It’s imperative that sales and marketing are aligned. The success of your business depends on it.
When there is little or no synergy or alignment between sales and marketing goals, each group will expend their energy and focus on what each deems necessary. Marketing will create content they believe will be useful, while sales will pursue leads without adequate support resources. Marketing isn’t helping sales sell, and sales isn’t selling. And that’s to the detriment of your business.
So what happens when they’re misaligned, and how do you tell?
Here are three signs of sales and marketing misalignment and their effects on the business:
Corporate Culture
(The first step is admitting you have a problem.)

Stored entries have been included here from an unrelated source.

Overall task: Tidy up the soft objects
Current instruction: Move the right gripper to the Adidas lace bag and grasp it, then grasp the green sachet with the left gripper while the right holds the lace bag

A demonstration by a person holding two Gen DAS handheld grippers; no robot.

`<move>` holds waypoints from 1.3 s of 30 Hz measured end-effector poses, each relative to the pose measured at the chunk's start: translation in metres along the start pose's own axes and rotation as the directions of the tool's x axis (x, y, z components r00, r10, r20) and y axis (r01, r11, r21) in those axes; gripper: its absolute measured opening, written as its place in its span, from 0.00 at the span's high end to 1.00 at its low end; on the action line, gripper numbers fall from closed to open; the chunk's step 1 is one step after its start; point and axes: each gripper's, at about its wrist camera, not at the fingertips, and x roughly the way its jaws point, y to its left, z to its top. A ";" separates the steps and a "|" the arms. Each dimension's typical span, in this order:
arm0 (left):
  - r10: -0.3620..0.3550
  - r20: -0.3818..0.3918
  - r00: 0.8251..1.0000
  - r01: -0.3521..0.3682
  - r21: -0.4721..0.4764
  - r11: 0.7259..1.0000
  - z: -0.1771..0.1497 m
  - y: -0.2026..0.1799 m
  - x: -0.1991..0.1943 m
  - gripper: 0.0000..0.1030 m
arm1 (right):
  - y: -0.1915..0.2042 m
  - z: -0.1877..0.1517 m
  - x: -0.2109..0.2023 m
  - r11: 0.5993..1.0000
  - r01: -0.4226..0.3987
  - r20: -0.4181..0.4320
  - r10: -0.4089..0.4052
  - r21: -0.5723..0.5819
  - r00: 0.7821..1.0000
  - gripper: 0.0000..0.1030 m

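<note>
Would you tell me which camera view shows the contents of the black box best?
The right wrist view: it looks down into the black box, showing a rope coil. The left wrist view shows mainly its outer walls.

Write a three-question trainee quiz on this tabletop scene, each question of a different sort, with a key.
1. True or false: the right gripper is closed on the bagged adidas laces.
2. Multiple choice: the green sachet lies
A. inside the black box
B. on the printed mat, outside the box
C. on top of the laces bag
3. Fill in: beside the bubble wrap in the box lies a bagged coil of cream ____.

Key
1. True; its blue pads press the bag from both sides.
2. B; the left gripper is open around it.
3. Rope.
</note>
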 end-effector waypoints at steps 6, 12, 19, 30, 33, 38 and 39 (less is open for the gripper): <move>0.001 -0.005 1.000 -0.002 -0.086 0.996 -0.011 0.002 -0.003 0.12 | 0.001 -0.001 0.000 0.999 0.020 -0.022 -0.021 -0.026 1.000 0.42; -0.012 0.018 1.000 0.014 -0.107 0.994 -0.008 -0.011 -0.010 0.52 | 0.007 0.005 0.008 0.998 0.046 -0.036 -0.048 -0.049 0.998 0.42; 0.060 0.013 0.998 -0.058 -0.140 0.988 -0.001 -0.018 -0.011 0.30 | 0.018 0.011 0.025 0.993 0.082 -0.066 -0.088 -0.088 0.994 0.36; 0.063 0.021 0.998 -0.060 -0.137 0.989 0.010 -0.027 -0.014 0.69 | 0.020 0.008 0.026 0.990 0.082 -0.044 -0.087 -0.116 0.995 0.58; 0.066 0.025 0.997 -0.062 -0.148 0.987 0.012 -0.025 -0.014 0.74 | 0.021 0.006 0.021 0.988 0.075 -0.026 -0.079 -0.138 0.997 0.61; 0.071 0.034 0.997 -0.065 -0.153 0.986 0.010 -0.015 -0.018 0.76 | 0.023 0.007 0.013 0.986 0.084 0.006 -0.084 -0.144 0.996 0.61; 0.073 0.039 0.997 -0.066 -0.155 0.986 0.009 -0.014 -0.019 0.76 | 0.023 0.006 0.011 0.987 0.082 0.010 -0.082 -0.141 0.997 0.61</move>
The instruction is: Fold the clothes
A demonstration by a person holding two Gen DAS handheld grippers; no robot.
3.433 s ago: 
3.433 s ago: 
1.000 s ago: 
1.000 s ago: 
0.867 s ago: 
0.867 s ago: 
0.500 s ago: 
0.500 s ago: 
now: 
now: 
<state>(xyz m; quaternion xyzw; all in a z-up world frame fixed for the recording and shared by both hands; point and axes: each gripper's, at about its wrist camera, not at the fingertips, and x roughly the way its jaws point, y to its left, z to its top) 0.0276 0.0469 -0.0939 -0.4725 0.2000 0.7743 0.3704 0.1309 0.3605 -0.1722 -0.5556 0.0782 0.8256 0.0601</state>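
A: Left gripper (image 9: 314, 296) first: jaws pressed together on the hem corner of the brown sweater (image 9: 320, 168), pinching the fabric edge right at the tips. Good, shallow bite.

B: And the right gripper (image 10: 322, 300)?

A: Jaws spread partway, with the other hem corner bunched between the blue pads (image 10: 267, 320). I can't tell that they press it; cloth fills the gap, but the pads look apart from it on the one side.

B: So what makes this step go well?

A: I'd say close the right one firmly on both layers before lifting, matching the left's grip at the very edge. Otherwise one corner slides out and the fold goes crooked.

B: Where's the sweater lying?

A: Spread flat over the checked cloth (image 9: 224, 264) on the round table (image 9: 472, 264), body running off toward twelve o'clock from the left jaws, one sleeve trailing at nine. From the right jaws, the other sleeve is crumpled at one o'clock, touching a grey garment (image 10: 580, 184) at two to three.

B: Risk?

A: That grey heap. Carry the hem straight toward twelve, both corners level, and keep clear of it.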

Everyone wants to do a good job, but if your corporate culture doesn’t recognize the value of sales and marketing alignment, it makes everyone’s job that much harder. Finger pointing, blaming, and undermining become part of the deflection tactics used when sales results aren’t attained. The result can be frustration, indifference, and even high turnover rates among the sales and marketing teams. Now you have not only lost revenue, but you have increased your training and onboarding costs to maintain your workforce. When sales and marketing have alignment, everyone is rowing the same direction. Management can coach the team to meet goals and objectives, and the synergy will generate momentum in a more positive way. The probability of hitting goals will be much higher.
Communication and Feedback
(There’s a lack of utilization in the field.)
Upwards of 70% of a company’s marketing collateral isn’t used by sales at all. This is either because the content isn’t suitable or because sales reps simply may not know where to locate it. Marketing may know how to access it, but the sales reps may not. In fact, they may not even know that a particular file exists. The unfortunate truth is, marketing spends a lot of time and money on resources that may never be used, while sales reps often times piece together un-branded, non-vetted content to present to the customer. From a budget perspective, using the 80/20 rule, only 20% of your collateral may need improvement or change, but which 20% is it? If marketing knew, the budget could be better focused.
Putting Out Fires
(When on-the-fly content creation and rushed processes occur.)
When there is no visibility and alignment between sales and marketing goals, everyone is acting autonomously. When a sales person suddenly wants resources that don’t exist for a sales call, they will want marketing stop what they’re doing and re-prioritize to meet the customer’s needs. Everything goes on hold as the new content is created. In some cases, sales may even bypass marketing altogether and create collateral themselves. This takes time away from their core responsibility – selling.